US blocks chip supplies to Chinese Huawei Technologies

 The Trump administration has moved to block global chip supplies to blacklisted telecoms equipment giant Huawei Technologies, spurring fears of Chinese retaliation and hammering shares of US producers of chipmaking equipment.

Huawei 5G

A new rule, unveiled by the Commerce Department, expands US authority to require licences for sales to Huawei of semiconductors made abroad with US technology, vastly expanding its reach to halt exports to the world’s No. 2 smartphone maker.

“This action puts America first, American companies first, and American national security first,” a senior Commerce Department official said in a telephone briefing on Friday.

News of the move against the firm hit European stocks as traders sold into the day’s gains, while shares of chip equipment makers like Lam Research and KLA Corp fell around 5 and 3 per cent, respectively, in US trading.

The reaction from China was swift, with a report on Friday by China’s Global Times saying Beijing was ready to put US companies on an “unreliable entity list,” as part of countermeasures in response to the new limits on Huawei.

The measures include launching investigations and imposing restrictions on US companies such as Apple, Cisco Systems and Qualcomm, as well as suspending purchase of Boeing airplanes, the report said, citing a source.

The Commerce Department’s rule, effective on Friday but with a 120-day grace period, also hits Taiwan Semiconductor Manufacturing Co, the biggest contract chipmaker and key Huawei supplier, which announced plans to build a US-based plant on Thursday.

TSMC said on Friday it is “following the US export rule change closely” and working with outside counsel to “conduct legal analysis and ensure a comprehensive examination and interpretation of these rules.”

The department said the rule is aimed at preventing Huawei from continuing to “undermine” its status as a blacklisted company, meaning suppliers of US-made sophisticated technology must seek a US government licence before selling to it.

“There has been a very highly technical loophole through which Huawei has been in able, in effect, to use US technology with foreign fab producers,” Commerce Secretary Wilbur Ross told Fox Business News on Friday, calling the rule change a “highly tailored thing to try to correct that loophole.”

The company was added to the Commerce Department’s “entity list” last year due to national security concerns, amid accusations from Washington that it violated US sanctions on Iran and can spy on customers. Huawei has denied the allegations.

“This is a licensing requirement. It does not necessarily mean that things are denied,” the official said, adding that the rule gives the US government greater “visibility” into the shipments. “What are done with those applications, we’ll have to see … Each application will be judged on its merits.”

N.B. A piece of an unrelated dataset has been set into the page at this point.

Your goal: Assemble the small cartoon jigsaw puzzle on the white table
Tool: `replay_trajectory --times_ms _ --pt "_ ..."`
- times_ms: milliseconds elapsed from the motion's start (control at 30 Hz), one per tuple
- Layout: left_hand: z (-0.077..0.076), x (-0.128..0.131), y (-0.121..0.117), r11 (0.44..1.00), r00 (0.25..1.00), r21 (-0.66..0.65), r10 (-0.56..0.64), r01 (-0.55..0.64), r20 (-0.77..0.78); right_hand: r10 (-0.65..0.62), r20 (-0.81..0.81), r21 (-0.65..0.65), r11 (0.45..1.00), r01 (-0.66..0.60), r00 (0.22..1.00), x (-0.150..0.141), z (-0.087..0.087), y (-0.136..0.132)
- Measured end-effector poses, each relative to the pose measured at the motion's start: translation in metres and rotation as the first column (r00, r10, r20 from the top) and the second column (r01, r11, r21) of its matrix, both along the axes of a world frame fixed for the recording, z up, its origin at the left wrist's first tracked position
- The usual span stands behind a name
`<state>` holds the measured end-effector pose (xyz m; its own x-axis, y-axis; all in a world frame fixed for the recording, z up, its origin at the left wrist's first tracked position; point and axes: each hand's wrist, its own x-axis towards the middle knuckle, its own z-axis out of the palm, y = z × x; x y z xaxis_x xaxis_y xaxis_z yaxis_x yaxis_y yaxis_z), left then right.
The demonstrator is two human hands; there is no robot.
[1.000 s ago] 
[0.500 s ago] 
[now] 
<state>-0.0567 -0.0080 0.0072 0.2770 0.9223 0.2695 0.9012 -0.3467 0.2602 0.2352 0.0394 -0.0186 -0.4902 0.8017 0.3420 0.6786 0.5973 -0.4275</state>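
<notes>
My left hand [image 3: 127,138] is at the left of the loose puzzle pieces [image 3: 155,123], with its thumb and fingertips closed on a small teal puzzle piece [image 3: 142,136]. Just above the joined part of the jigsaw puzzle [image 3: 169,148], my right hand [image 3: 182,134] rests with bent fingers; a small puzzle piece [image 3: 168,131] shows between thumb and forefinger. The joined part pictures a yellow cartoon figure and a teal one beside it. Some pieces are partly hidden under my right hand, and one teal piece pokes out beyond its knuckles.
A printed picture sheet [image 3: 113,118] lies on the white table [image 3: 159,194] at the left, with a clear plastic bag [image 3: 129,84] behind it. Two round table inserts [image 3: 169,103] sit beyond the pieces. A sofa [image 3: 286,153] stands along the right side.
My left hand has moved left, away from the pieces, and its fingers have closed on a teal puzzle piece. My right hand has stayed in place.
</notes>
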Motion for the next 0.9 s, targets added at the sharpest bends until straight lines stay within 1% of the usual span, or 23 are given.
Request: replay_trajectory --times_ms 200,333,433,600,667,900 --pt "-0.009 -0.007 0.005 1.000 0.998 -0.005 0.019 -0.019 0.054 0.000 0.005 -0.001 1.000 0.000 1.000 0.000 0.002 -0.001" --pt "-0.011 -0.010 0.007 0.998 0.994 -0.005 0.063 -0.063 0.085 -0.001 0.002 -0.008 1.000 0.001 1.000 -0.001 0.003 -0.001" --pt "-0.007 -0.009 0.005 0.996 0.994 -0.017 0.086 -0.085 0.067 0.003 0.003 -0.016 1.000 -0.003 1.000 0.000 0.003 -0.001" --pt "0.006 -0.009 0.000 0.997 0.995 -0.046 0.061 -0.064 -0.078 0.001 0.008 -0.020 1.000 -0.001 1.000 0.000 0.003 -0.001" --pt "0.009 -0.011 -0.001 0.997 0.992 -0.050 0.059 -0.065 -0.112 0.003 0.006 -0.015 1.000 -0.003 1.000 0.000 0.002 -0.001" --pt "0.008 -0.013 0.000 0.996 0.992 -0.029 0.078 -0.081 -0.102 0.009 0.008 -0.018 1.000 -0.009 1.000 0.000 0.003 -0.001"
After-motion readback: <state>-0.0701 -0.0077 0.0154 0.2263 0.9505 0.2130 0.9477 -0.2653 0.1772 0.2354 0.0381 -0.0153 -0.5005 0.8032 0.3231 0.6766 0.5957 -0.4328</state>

After essentially barring Huawei from buying from US suppliers, the Commerce Department granted licences to some of Huawei’s biggest US partners to continue to sell to the company, while also allowing smaller rural telecoms to continue to purchase Huawei equipment to keep their networks up and running.

Huawei, which needs semiconductors for its smartphones and telecoms equipment, has found itself at the heart of a battle for global technological dominance between the United States and China, whose relationship has soured in recent months over the origins of the deadly coronavirus.

But for now, most chipmakers rely on equipment produced by US companies like KLA, Lam Research and Applied Materials , which did not respond to requests for comment.

While some of the complex tools required to make chips come from companies outside the United States, such as Japan’s Tokyo Electron and Hitachi and the Netherlands’ ASML, analysts say it would be difficult to put together an entire tool chain for making advanced semiconductors without at least some American equipment.